#### [Task item]
Scan the material for the word "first", then return every line where it appears.
-- Input data follows --
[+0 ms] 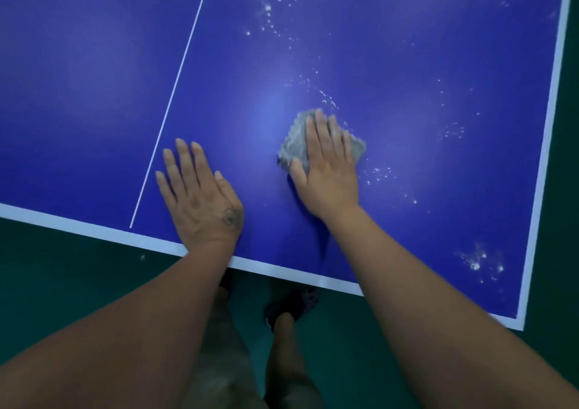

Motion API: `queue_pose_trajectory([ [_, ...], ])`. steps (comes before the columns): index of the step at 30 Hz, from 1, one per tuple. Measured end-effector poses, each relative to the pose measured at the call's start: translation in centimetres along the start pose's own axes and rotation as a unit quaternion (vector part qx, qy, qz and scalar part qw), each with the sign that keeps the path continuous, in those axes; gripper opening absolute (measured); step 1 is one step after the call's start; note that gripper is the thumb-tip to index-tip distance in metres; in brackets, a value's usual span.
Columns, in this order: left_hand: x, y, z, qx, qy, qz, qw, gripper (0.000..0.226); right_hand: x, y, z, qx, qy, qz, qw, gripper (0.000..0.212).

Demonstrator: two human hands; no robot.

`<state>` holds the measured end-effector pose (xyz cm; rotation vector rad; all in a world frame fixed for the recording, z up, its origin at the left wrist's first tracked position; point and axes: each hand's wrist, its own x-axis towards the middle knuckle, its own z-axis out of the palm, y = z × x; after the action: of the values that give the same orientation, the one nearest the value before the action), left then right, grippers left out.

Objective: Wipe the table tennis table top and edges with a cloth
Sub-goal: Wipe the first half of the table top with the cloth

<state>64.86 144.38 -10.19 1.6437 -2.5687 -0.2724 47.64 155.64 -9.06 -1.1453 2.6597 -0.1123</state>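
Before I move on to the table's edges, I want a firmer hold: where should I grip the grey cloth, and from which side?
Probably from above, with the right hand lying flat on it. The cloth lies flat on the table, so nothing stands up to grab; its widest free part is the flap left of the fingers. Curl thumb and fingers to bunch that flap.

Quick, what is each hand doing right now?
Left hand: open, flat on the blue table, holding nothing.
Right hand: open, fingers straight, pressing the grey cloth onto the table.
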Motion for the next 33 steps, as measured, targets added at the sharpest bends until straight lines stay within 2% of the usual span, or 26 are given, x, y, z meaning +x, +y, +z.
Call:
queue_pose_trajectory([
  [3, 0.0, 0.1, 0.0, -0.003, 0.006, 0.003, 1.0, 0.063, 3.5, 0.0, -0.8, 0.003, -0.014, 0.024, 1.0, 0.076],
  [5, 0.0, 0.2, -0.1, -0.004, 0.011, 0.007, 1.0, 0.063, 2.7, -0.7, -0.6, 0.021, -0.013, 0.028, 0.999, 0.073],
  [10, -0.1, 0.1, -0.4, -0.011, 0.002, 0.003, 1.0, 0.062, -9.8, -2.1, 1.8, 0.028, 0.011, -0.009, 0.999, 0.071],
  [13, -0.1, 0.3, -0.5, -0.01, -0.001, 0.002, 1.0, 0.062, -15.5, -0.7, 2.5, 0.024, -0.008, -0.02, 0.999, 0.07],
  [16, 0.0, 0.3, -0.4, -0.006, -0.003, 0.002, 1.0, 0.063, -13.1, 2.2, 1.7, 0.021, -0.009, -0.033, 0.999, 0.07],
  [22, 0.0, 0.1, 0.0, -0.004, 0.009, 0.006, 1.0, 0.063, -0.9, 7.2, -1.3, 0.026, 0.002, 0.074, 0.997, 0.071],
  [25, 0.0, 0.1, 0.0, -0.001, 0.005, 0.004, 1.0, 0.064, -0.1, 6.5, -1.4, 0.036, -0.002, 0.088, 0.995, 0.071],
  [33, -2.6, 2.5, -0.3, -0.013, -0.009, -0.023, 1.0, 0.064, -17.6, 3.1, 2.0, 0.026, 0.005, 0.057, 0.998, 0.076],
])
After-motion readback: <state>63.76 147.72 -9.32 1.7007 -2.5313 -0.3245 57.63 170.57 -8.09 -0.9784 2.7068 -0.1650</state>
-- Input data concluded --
#### [Response]
`<state>` holds the measured end-effector pose (xyz cm; rotation vector rad; all in a world frame fixed for the recording, z up, its origin at the left wrist's first tracked position; point and axes: each hand's wrist, its own x-axis towards the middle knuckle, its own z-axis out of the palm, y = z × x; after the action: of the values that give the same orientation, the one nearest the value before the action), left then right, grippers left out.
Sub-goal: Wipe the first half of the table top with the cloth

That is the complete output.